The State Department revealed that “under LMB secretary general Muhammad Fawzi Taqqosh’s leadership, the group has pushed for a more formal alignment with the Hezbollah-Hamas axis.”
John Hurley, treasury undersecretary for terrorism and financial intelligence, said in a statement that the Muslim Brotherhood “has inspired, nurtured, and funded terrorist groups like Hamas, that are direct threats to the safety and security of the American people and our allies.”
In November, Texas announced the designation of the Muslim Brotherhood as a terrorist organization, with its Attorney General Ken Paxton taking legal action in December to defend Gov. Greg Abbott’s decision. Last week, Paxton joined Texas to an alliance of states led by Virginia and Iowa challenging the nonprofit group American Muslims for Palestine, in an effort to “to combat Hamas terrorism.”
The State Department outlined the history of the Muslim Brotherhood’s associations with terrorist activity.
“In its 1988 founding charter, Hamas described itself as a wing of the Muslim Brotherhood in Palestine,” the department said. “Hamas conducted the Oct. 7, 2023, attacks on Israel that killed nearly 1,200 people, including hundreds of Israeli civilians and at least 31 US citizens, and resulted in more than 240 people being kidnapped, including US citizens. Hamas has been designated as an FTO since 1997 and an SDGT since 2001.”
The Muslim Brotherhood branches responded to the designations in statements.
“The Egyptian Muslim Brotherhood categorically rejects this designation and will pursue all legal avenues to challenge this decision which harms millions of Muslims worldwide,” the Egyptian branch said.
The LMB called itself “a licensed Lebanese political and social entity that operates openly and within the bounds of the law.”
The Trump administration has not taken action against Turkey or Qatar, two other Middle East countries with long histories of steadfast support for the Muslim Brotherhood.
In December, Steven Emerson, executive director of the Investigative Project on Terrorism, was interviewed about the increase in terrorist violence last year and noted the role of the Muslim Brotherhood as a key factor.
“I don’t think there’s any one factor, but a complicity of factors, primarily one being the rise, or the resurrection, of the Muslim brotherhood,” Emerson said. He described how the Brotherhood has “been around since 1928, but in this country, since 1964, obviously they have become very big in the United States, the Muslim Brotherhood, not in its form as the MB, as it’s called, but rather in front groups like the Council on American-Islamic Relations [CAIR] and about 150 other front groups operating in the United States.”
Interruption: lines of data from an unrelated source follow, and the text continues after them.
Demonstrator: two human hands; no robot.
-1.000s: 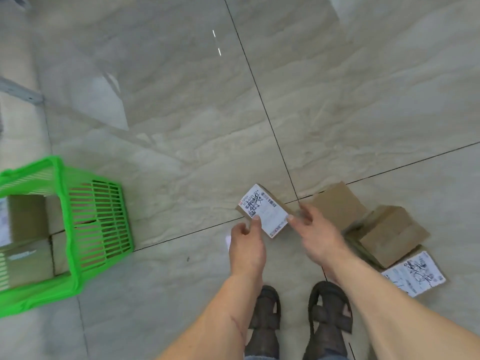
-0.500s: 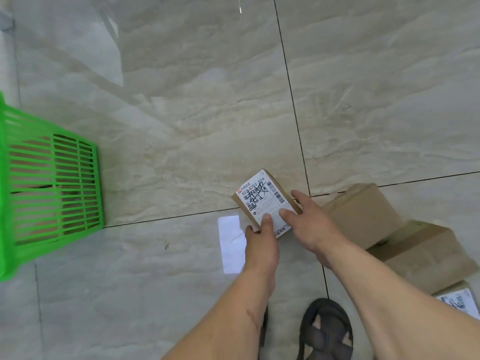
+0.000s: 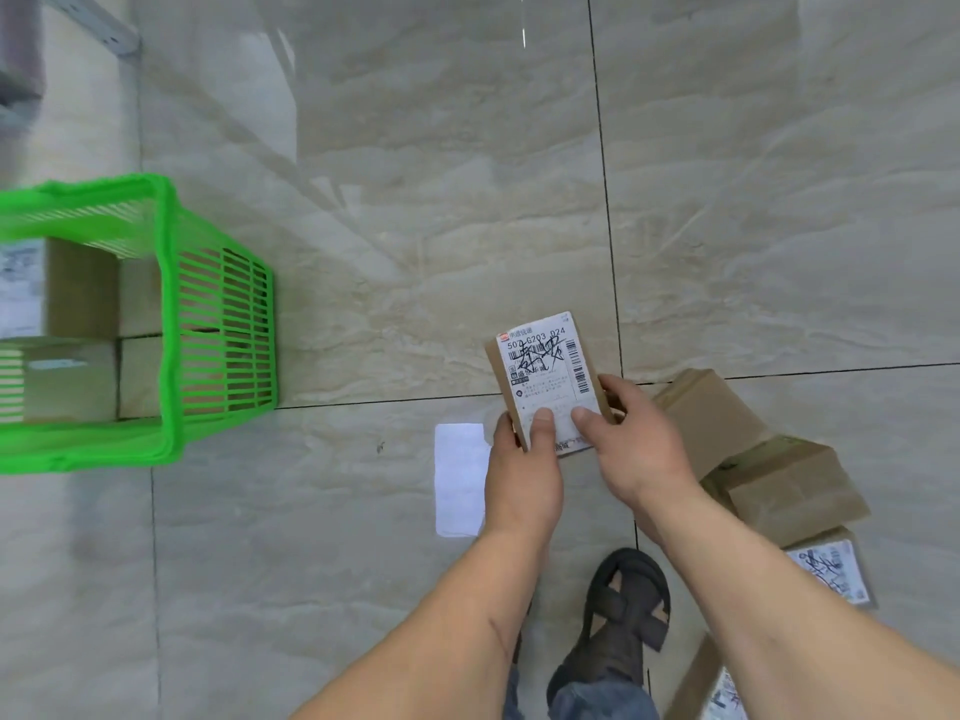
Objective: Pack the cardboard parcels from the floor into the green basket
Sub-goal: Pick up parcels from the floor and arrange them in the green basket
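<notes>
Held mid-carry at centre frame: labelled parcel [image 3: 545,376] gripped by left hand [image 3: 524,472] and right hand [image 3: 631,449], both closed on its lower end; next needed a swing toward the green basket [image 3: 166,314] at left edge, other parcels [image 3: 779,480] waiting lower right

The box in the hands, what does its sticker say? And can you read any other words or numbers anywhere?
"507-G203 D24": top line of the white label on the held parcel, gripped by the left hand and right hand; the first digits are partly scribbled over, so I'm unsure.
Its red logo text, barcodes and small print: too small to read.
Label on the floor parcel: scribbled and blurred.
Labels on parcels in the green basket: blurred.
</notes>
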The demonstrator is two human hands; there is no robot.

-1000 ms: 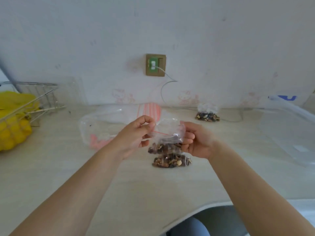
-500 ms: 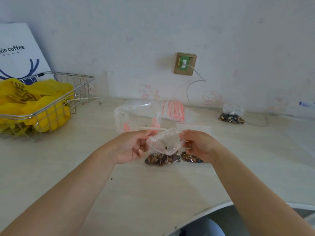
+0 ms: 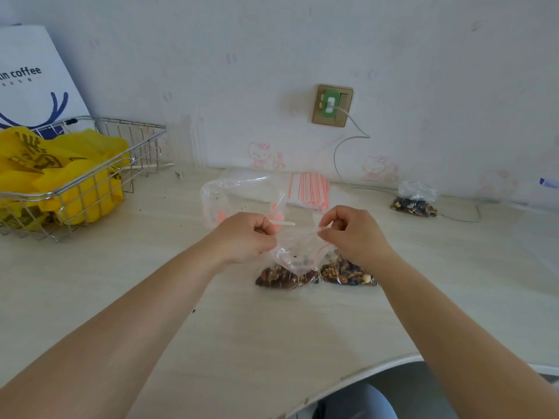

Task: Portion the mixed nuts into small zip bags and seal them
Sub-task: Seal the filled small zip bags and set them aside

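Now we are pinching the bag point(image 3: 298, 252) mouth with left hand point(image 3: 246, 237) and right hand point(image 3: 352, 231), fingers curled tight on its corners. Pulling unevenly, we are risking a gap in the seal

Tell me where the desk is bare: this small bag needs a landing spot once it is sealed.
Bare desk lies between the forearms, below the two filled nut bags. More lies between the wire basket and the left hand. Crowded: behind both hands, around the large clear bag and zip-bag stack.
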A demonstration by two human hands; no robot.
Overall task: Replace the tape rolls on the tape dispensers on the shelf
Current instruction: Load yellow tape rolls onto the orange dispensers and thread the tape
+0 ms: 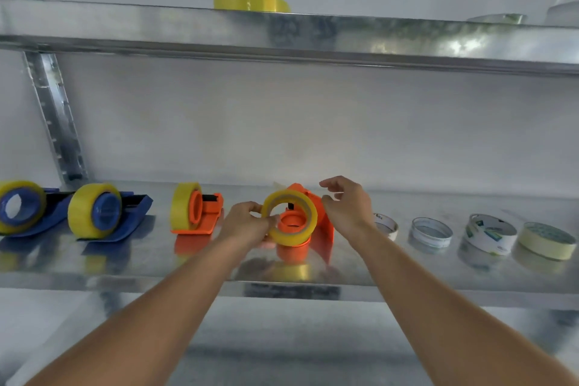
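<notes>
Head view, left hand (pixel 247 222) fingers pinching tape roll (pixel 289 217), right hand (pixel 346 207) fingers spread, near shelf (pixel 156 273) edge

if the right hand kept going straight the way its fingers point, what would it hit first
Probably the orange dispenser: the right hand points left, fingertips about at its upper edge. Depth is unclear; it could pass just behind.

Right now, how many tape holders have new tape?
Three look done: two blue dispensers and one orange dispenser carry yellow rolls. The left hand holds a yellow roll over the last orange dispenser's hub; seating it remains.
</notes>
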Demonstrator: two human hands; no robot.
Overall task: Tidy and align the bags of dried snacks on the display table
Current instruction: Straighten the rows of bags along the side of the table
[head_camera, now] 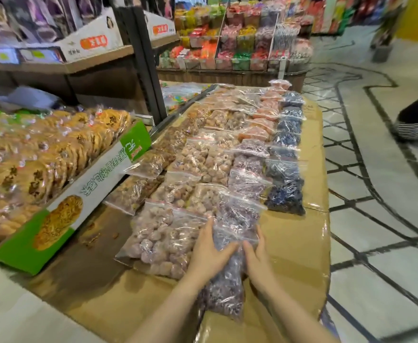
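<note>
Clear zip bags of dried snacks lie in rows on a cardboard-covered display table [292,246]. The nearest bag, filled with purple dried fruit [225,288], lies lengthwise at the front of its row. My left hand [209,253] presses its left side, thumb over the top. My right hand [257,258] presses its right side. To its left lies a bag of pale brown round snacks [161,238]. A row of dark blue bags [286,184] runs along the right.
A green and white carton of wrapped cookies [54,184] sits at the left. A dark shelf post [146,58] stands behind it. Candy shelves [237,45] fill the back. A person's leg [416,122] is on the tiled floor at right.
</note>
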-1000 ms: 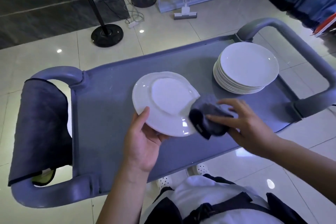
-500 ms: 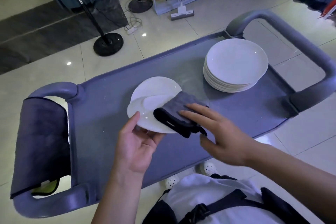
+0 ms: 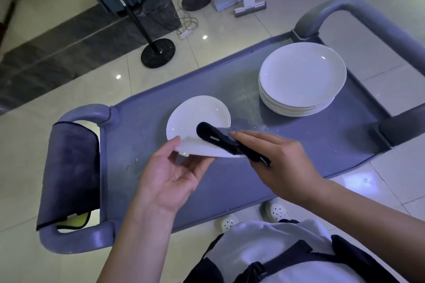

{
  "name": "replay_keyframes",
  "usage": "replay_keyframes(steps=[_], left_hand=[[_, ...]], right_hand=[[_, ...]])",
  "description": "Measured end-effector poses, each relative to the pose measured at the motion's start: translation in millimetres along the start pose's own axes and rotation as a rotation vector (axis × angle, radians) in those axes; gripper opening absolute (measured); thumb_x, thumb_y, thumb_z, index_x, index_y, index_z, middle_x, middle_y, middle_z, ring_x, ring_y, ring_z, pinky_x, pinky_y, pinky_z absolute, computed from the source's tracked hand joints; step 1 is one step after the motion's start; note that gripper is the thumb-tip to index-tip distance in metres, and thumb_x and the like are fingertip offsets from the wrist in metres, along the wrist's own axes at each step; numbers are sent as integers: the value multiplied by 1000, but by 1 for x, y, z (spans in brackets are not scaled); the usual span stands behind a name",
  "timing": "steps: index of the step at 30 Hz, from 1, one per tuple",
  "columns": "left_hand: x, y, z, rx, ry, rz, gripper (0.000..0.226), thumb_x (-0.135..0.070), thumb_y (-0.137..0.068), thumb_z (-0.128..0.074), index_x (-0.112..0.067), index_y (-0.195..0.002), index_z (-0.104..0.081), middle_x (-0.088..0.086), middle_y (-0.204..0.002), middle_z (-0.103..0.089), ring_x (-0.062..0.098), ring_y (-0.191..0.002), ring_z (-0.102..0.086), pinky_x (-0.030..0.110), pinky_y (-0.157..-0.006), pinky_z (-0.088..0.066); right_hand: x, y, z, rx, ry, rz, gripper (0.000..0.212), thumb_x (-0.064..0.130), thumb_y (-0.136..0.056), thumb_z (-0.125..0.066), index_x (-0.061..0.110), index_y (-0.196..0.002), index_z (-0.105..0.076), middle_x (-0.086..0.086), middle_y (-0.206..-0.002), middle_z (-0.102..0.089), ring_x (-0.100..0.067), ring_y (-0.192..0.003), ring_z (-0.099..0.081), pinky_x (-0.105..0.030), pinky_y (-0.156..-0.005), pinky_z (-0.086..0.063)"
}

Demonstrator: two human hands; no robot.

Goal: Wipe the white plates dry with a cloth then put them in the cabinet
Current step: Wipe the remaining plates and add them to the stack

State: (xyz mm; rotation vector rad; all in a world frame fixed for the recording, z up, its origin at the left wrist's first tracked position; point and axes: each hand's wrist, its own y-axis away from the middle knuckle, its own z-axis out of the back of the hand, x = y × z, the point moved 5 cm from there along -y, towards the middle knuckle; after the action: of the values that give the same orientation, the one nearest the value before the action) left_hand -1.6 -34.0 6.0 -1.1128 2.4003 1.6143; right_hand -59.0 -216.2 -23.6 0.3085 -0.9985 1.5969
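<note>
Head view. A white plate (image 3: 197, 119) is held tilted above the grey cart (image 3: 142, 174), its near rim pinched by the left hand (image 3: 170, 179), thumb on top and fingers (image 3: 197, 167) curled beneath. The right hand (image 3: 280, 163) presses a dark cloth (image 3: 220, 139) onto the plate's near rim, its fingers lying straight over the cloth; whether a thumb grips from below cannot be told. A stack of plates (image 3: 301, 80) rests on the cart's far right end, well apart. By judgement the plate is stiff, glazed, breakable and slippery when damp, so a rim pinch with support beneath suits it; the cloth is soft and limp. A second dark cloth (image 3: 69, 174) drapes over the left handle.
</note>
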Motion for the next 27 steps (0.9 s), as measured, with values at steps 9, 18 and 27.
replay_keyframes(steps=[9,18,27], left_hand=[[-18,12,1,-172,-531,-850,29,-46,-102,-55,-31,-120,-72,-14,-125,-72,3,-125,-61,40,-118,-36],[52,10,-8,323,-445,-546,72,4,-79,-59,-30,-142,-54,6,-141,-62,34,-125,-62,62,-79,-58],[61,18,-17,256,-352,-636,69,7,-73,-57,-26,-133,-61,5,-130,-67,28,-109,-70,63,-73,-58]], right_hand=[[-77,17,5,-11,-1167,-1091,34,-4,-88,-64,18,-112,-73,-5,-109,-76,-25,-91,-70,-47,-79,-61],[-75,20,7,157,-1408,-1148,38,9,-91,-63,16,-129,-65,-7,-124,-71,-28,-119,-65,-53,-98,-54],[-103,8,59,-145,-1252,-1036,24,18,-99,-57,17,-120,-68,-6,-118,-74,-31,-111,-67,-54,-92,-56]])
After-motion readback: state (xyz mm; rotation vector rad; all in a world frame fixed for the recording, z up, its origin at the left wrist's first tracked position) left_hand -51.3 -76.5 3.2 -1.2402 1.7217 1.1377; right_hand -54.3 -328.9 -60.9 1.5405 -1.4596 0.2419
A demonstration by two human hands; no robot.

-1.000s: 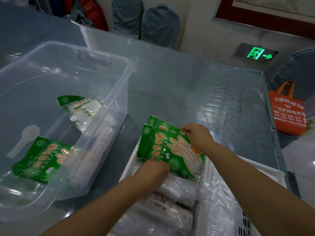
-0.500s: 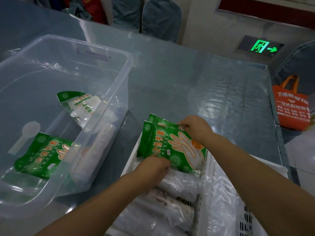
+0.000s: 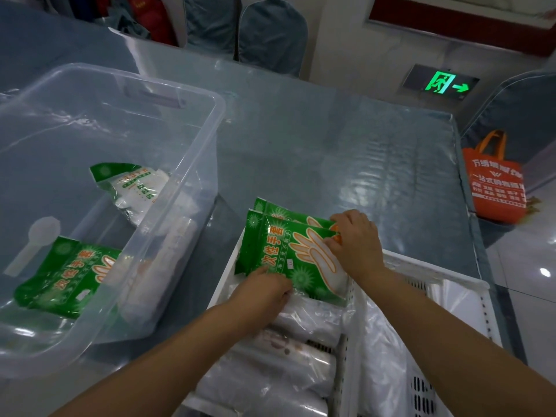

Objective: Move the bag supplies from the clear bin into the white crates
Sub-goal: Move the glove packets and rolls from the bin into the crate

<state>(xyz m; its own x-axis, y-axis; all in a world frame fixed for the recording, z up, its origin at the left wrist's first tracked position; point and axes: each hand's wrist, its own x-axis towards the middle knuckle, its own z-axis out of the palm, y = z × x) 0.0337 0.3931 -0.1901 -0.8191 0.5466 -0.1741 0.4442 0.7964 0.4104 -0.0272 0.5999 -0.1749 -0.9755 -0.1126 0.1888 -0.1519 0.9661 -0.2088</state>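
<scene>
While two green glove packets point(image 3: 288, 251) stand at the far end of a white crate point(image 3: 224, 281), the left hand point(image 3: 264, 288) pinches the front packet's lower edge and the right hand point(image 3: 355, 245) grips its upper right corner. Seating them appears to be the step in hand; next, release and reach back to the clear bin point(image 3: 192, 164), where another glove packet point(image 3: 63, 275) and a whiter pack point(image 3: 138, 188) remain. Large print reads "次性手套". An orange tote point(image 3: 493, 182) carries unreadable white lettering.
</scene>
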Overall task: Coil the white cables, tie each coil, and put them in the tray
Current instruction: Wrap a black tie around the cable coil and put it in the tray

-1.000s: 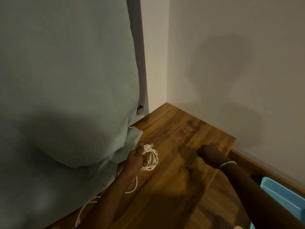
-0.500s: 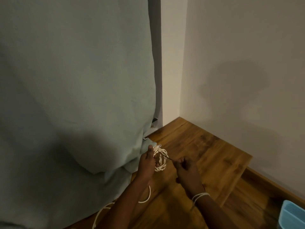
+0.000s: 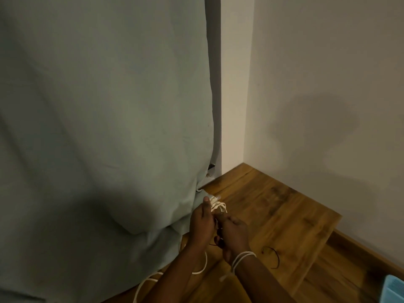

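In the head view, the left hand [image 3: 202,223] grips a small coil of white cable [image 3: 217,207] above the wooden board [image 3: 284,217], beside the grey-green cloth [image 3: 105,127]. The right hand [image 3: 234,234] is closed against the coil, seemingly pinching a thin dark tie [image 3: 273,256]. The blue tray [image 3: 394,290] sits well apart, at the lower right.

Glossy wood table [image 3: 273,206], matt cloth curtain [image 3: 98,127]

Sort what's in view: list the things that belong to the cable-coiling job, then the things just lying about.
Job:
- white cable coil, held by left hand and right hand
- loose cable tail
- blue tray

Lying about:
- grey-green curtain
- thin dark wire
- white wrist bands
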Demonstrator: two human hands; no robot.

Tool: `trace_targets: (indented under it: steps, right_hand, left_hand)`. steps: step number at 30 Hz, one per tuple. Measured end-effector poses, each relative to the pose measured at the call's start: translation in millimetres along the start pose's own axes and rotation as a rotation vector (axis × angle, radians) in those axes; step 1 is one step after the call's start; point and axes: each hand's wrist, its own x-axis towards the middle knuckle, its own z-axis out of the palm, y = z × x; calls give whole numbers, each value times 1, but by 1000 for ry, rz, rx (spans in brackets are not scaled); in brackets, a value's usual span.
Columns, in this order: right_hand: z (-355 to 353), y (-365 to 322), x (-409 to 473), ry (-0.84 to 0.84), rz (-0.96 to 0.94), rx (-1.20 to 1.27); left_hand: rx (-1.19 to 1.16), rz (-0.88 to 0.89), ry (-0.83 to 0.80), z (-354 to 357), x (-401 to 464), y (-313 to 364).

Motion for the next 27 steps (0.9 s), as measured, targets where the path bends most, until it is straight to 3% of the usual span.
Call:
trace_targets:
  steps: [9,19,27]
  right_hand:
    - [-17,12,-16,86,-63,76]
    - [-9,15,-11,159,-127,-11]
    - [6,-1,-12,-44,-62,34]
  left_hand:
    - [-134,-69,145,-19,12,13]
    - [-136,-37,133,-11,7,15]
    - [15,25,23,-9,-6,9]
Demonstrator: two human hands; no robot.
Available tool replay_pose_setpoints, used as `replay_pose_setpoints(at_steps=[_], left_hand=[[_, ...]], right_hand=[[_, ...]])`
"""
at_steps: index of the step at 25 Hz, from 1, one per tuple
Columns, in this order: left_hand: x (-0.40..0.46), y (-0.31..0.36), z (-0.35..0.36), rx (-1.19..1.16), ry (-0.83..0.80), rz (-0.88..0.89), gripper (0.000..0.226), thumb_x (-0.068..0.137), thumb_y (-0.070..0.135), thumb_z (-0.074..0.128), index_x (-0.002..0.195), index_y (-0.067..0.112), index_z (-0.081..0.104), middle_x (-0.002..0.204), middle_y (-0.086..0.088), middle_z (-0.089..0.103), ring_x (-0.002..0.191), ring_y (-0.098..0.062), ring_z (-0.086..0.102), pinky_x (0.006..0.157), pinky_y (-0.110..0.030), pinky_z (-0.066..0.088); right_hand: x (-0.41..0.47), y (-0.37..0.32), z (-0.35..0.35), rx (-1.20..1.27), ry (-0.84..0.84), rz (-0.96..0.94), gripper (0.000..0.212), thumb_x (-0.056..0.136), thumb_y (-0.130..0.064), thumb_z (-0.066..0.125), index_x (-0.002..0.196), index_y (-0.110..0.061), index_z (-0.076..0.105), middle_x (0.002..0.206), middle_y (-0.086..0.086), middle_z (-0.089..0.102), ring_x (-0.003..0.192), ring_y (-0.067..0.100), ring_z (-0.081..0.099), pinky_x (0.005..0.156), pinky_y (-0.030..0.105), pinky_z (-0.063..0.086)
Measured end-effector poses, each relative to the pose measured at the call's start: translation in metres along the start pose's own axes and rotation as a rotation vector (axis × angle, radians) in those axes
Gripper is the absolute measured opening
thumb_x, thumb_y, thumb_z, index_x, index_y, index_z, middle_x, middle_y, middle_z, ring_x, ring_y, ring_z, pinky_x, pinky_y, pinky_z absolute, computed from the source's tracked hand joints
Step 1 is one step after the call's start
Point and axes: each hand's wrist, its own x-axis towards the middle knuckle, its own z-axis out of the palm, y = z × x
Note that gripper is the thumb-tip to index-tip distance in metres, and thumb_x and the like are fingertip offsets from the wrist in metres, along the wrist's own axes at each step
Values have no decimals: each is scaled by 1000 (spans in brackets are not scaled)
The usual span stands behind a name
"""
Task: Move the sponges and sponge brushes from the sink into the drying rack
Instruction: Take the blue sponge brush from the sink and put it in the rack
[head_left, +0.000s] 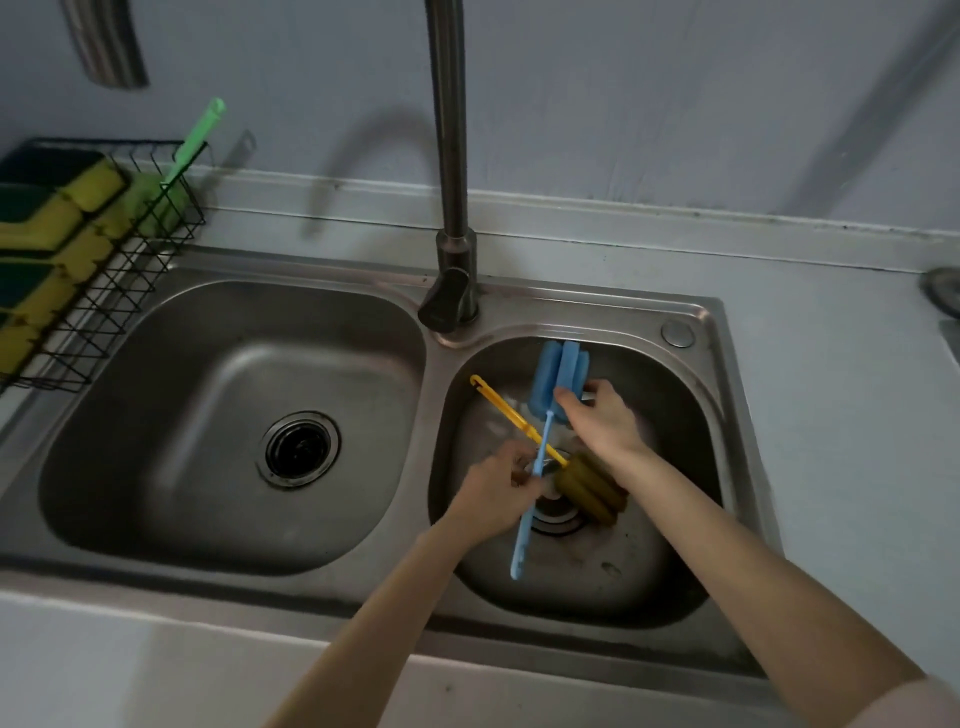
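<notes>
Sink (696, 374) of stainless steel, two basins, set in a pale counter (831, 322) against a wall, with a tall faucet (452, 171) rising between the basins. The left basin shows only its drain (300, 449). Both hands are in the right basin.

The right hand (602, 418) is closed on the blue sponge brush (558, 382) just below its foam head, fingers wrapped over the base of the foam. The head points toward the back wall of the basin; the thin blue handle runs down and toward the viewer, its free end near the front of the basin. The left hand (496, 491) is at the same handle, about midway along it, fingers curled in against it — whether they actually clamp the handle cannot be told, as the fingertips are blurred.

A yellow sponge brush (589, 488) lies in the same basin. Its dark olive foam head rests beside the basin drain, partly under the right forearm; its yellow handle runs up and to the left, passing under the blue handle, ending in a hook near the basin's left wall.

Drying rack (130, 260) — black wire, on the counter at the left edge of the sink. It holds a row of yellow-and-green sponges (62, 228) and, at its far end, a green sponge brush (176, 166) standing tilted, handle sticking up above the rim.
</notes>
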Motion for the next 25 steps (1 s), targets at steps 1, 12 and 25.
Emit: replay_pose_setpoints(at_steps=[1,12,25], left_hand=[[-6,1,-9,13,5,21,34,85,17,52,118,14,47,96,-4,58,90,-16,55,80,-25,44],[-73,-47,-147,15,74,111,10,81,11,53,80,19,47,64,9,53,43,-1,55,44,-7,43],[-105,-87,-301,-596,504,206,17,87,3,50,103,6,47,96,-9,59,81,-17,61,68,-20,52]], right_hand=[[-7,-5,2,2,11,-3,49,90,-36,51,128,-8,42,125,13,58,111,27,59,97,42,48],[-88,-90,110,6,55,-206,52,84,-24,63,130,-9,45,126,13,59,110,27,59,94,40,49],[-157,-189,231,-32,-300,-390,31,91,-29,51,118,-15,53,98,3,63,83,12,60,67,19,48]])
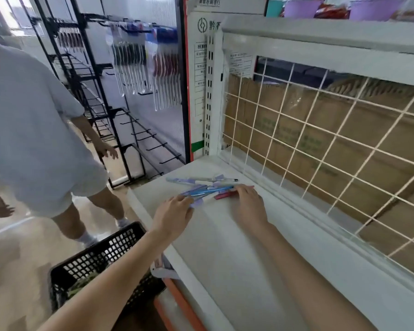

In its designation of the Muslin Brotherhood last year, Texas also proscribed CAIR as a terrorist group, describing it as a “successor organization” to the Brotherhood and noting the FBI called it a “front group” for “Hamas and its support network.”
“Around the world, there are probably more than 500 Muslim Brotherhood front groups or aid organizations that operate as ‘charities,’ but in fact, proselytize or commit acts of terrorism or funnel money to terrorism,” Emerson explained. “The rise of oil prices or the proliferation of oil money, especially by Qatar, which is the primary sponsor of Islamic fundamentalism around the world and brotherhood basically continues the operations of terrorists as full-time employees.”